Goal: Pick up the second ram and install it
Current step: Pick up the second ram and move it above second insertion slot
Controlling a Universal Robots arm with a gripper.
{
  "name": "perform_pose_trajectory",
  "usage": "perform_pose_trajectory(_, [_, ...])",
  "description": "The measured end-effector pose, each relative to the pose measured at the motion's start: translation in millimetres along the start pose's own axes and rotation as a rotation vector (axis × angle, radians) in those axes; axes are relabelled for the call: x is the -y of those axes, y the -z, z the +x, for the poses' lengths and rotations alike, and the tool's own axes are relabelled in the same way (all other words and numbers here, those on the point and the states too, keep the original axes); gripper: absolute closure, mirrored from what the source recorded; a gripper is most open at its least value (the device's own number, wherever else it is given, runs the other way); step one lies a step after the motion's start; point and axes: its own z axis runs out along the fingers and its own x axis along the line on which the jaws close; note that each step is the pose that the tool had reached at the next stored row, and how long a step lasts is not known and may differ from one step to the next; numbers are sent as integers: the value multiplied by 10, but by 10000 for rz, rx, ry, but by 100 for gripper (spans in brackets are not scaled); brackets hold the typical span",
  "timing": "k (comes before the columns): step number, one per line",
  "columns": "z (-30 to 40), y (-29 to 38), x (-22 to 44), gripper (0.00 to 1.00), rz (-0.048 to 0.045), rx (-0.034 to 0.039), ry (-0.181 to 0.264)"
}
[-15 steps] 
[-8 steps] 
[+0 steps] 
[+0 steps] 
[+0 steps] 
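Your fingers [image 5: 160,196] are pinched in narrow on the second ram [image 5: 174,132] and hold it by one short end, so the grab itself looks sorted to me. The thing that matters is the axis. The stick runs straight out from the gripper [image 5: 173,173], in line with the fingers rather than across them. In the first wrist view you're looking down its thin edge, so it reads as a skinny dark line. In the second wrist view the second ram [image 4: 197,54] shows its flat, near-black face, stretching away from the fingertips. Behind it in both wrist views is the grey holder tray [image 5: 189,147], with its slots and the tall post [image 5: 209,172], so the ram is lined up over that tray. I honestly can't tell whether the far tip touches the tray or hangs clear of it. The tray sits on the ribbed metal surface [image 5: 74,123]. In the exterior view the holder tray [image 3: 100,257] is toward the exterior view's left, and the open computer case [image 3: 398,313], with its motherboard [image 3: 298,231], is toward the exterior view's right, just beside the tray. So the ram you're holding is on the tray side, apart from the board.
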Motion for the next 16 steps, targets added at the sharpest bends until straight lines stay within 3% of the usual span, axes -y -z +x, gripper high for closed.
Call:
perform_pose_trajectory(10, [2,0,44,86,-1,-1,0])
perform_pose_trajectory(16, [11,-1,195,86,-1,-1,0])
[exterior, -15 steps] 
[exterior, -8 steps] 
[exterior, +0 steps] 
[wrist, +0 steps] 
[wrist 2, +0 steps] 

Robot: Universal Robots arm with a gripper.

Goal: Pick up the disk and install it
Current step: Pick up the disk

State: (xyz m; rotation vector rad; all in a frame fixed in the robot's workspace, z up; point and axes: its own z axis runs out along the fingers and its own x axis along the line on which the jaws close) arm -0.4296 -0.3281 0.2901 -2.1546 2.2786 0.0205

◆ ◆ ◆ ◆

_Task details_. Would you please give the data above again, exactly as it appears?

_Your solution_.
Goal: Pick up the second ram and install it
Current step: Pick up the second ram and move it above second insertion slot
Controlling a Universal Robots arm with a gripper.
{
  "name": "perform_pose_trajectory",
  "usage": "perform_pose_trajectory(_, [_, ...])",
  "description": "The measured end-effector pose, each relative to the pose measured at the motion's start: translation in millimetres along the start pose's own axes and rotation as a rotation vector (axis × angle, radians) in those axes; axes are relabelled for the call: x is the -y of those axes, y the -z, z the +x, for the poses' lengths and rotations alike, and the tool's own axes are relabelled in the same way (all other words and numbers here, those on the point and the states too, keep the original axes); gripper: absolute closure, mirrored from what the source recorded; a gripper is most open at its least value (the device's own number, wherever else it is given, runs the other way); step one lies a step after the motion's start; point and axes: its own z axis runs out along the fingers and its own x axis along the line on which the jaws close; note that each step is the pose that the tool had reached at the next stored row, and how long a step lasts is not known and may differ from one step to the next; numbers are sent as integers: the value multiplied by 10, but by 10000 for rz, rx, ry, but by 100 for gripper (spans in brackets are not scaled); brackets hold the typical span",
  "timing": "k (comes before the columns): step number, one per line",
  "columns": "z (-30 to 40), y (-29 to 38), x (-22 to 44), gripper (0.00 to 1.00), rz (-0.048 to 0.045), rx (-0.034 to 0.039), ry (-0.181 to 0.264)"
}
[-15 steps] 
[-8 steps] 
[+0 steps] 
[+0 steps] 
[+0 steps] 
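Your fingers [image 5: 160,196] are pinched in narrow on the second ram [image 5: 174,132] and hold it by one short end, so the grab itself looks sorted to me. The thing that matters is the axis. The stick runs straight out from the gripper [image 5: 173,173], in line with the fingers rather than across them. In the first wrist view you're looking down its thin edge, so it reads as a skinny dark line. In the second wrist view the second ram [image 4: 197,54] shows its flat, near-black face, stretching away from the fingertips. Behind it in both wrist views is the grey holder tray [image 5: 189,147], with its slots and the tall post [image 5: 209,172], so the ram is lined up over that tray. I honestly can't tell whether the far tip touches the tray or hangs clear of it. The tray sits on the ribbed metal surface [image 5: 74,123]. In the exterior view the holder tray [image 3: 100,257] is toward the exterior view's left, and the open computer case [image 3: 398,313], with its motherboard [image 3: 298,231], is toward the exterior view's right, just beside the tray. So the ram you're holding is on the tray side, apart from the board.
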Motion for the next 16 steps, targets added at the sharpest bends until straight lines stay within 3% of the usual span, axes -y -z +x, gripper high for closed.
Call:
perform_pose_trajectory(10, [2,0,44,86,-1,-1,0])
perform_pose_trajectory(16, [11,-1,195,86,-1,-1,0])
[exterior, -15 steps] 
[exterior, -8 steps] 
[exterior, +0 steps] 
[wrist, +0 steps] 
[wrist 2, +0 steps] 

Robot: Universal Robots arm with a gripper.

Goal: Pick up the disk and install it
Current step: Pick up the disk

State: (xyz m; rotation vector rad; all in a frame fixed in the robot's workspace, z up; point and axes: its own z axis runs out along the fingers and its own x axis along the line on which the jaws close) arm -0.4296 -0.3281 0.2901 -2.1546 2.2786 0.0205

What was requested is fully covered by this answer.